TASK OBJECTIVE – First find the line with "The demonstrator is" in the entries below, then set down exactly every line through the line with "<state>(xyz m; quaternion", that line included.

TASK DATA –
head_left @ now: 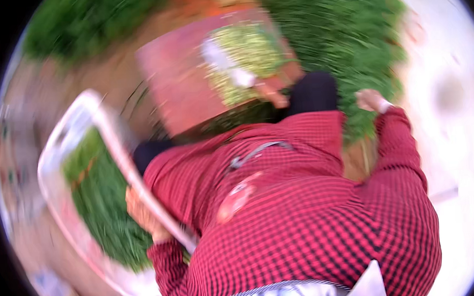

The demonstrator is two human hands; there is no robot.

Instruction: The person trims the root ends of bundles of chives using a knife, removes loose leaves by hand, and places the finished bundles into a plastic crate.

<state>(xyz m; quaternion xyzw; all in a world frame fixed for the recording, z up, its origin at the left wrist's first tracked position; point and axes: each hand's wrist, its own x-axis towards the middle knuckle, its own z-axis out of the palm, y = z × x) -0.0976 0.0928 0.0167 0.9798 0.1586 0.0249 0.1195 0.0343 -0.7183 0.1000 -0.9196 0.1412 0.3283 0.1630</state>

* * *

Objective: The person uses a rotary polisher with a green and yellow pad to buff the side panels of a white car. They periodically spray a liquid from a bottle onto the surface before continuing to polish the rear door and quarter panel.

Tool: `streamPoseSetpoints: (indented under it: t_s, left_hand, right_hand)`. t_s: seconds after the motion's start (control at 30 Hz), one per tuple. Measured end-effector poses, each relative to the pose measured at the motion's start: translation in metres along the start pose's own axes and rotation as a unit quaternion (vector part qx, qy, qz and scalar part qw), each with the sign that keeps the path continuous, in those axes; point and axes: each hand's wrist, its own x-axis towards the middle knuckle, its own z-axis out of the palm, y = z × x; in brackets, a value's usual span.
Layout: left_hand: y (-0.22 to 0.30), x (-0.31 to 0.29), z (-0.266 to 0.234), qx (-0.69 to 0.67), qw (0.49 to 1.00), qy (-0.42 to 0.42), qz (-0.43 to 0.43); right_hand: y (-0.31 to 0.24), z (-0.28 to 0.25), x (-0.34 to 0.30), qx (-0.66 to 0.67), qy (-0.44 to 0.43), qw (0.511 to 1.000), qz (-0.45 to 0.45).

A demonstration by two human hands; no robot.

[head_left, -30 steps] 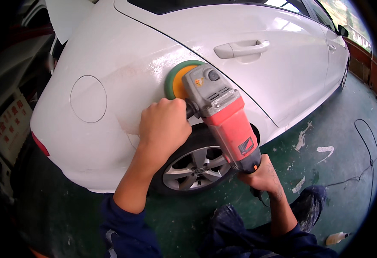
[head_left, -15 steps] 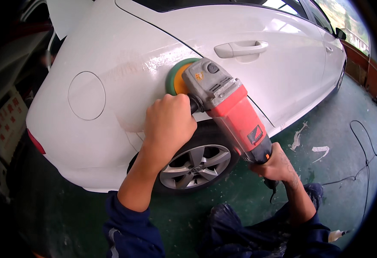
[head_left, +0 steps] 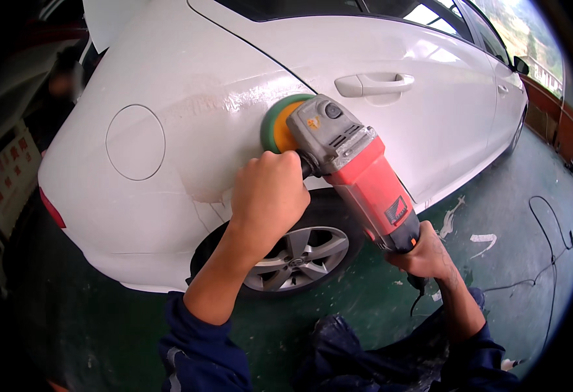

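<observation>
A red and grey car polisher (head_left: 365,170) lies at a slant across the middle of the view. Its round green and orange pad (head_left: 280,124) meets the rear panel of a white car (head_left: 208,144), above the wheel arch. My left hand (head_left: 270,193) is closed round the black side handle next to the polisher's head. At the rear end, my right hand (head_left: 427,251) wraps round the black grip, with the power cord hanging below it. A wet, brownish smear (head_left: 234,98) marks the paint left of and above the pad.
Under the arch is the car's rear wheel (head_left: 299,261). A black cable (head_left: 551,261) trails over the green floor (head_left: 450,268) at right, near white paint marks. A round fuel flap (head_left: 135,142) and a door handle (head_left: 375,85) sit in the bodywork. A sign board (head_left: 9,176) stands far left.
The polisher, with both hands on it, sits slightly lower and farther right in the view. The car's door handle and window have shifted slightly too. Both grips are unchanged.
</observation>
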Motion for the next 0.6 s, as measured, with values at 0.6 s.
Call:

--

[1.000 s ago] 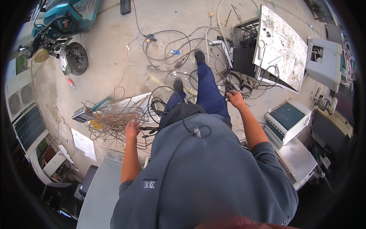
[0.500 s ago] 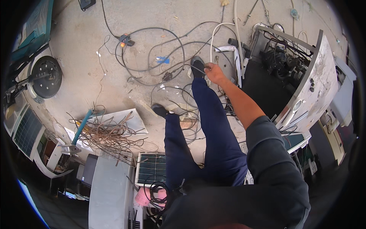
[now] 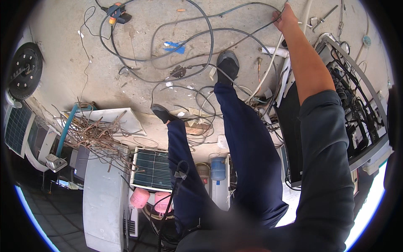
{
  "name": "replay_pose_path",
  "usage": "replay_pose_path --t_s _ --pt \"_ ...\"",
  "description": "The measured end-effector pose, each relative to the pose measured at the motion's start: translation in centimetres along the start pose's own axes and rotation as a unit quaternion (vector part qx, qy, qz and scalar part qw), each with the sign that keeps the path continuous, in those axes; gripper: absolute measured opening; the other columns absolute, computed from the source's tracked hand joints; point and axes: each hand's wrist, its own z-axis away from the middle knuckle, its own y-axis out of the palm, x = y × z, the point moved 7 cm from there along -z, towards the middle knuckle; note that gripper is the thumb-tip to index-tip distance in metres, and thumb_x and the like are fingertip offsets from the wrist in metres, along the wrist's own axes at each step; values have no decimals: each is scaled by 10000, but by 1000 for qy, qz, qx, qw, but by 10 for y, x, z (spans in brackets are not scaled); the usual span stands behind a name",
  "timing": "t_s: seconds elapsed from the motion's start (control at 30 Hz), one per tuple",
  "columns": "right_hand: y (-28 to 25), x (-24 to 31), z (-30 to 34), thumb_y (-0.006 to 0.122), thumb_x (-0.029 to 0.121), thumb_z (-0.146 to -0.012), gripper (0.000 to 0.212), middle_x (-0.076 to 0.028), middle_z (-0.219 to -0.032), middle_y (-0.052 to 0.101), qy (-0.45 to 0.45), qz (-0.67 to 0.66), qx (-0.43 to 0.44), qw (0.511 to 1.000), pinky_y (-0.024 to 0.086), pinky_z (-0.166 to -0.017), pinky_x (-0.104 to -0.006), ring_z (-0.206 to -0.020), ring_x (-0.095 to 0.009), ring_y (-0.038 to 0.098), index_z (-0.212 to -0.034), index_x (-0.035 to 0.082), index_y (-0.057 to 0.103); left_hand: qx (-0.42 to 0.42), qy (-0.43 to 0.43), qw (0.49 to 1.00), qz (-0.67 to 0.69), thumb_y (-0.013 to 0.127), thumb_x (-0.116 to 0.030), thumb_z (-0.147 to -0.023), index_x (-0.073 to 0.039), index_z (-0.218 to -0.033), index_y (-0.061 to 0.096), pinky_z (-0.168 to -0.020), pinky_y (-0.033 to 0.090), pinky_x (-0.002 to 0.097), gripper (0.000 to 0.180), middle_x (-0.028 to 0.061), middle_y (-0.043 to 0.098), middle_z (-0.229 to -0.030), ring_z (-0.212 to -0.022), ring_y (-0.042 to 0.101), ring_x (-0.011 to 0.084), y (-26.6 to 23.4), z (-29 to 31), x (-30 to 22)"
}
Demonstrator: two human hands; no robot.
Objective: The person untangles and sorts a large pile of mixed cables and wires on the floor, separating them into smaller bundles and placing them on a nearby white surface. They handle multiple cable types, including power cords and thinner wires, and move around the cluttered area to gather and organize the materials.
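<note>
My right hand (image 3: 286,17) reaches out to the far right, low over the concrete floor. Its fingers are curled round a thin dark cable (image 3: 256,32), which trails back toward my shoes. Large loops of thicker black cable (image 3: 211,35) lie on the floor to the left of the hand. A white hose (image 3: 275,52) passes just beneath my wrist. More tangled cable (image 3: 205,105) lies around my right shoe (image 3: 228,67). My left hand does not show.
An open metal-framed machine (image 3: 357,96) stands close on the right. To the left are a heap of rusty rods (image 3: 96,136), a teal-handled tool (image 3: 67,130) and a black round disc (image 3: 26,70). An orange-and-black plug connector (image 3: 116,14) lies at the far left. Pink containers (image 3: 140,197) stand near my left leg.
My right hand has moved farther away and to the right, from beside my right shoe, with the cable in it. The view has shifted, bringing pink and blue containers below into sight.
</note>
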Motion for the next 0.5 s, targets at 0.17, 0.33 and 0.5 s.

TASK OUTPUT –
The demonstrator is two human hands; there is no robot.

Instruction: The person trims the root ends of bundles of chives using a knife, removes loose leaves by hand, and places the finished bundles into a plastic crate.

<state>(xyz m; quaternion xyzw; all in a world frame fixed for the recording, z up, its origin at the left wrist's first tracked position; point and axes: each hand's wrist, its own x-axis towards the middle knuckle, its own z-axis out of the palm, y = z × x) -0.0976 0.0928 0.0167 0.9798 0.1586 0.0249 0.1195 0.0343 -0.7183 0.1000 -0.9196 0.1412 0.3283 0.1630</state>

The answer was written out completely.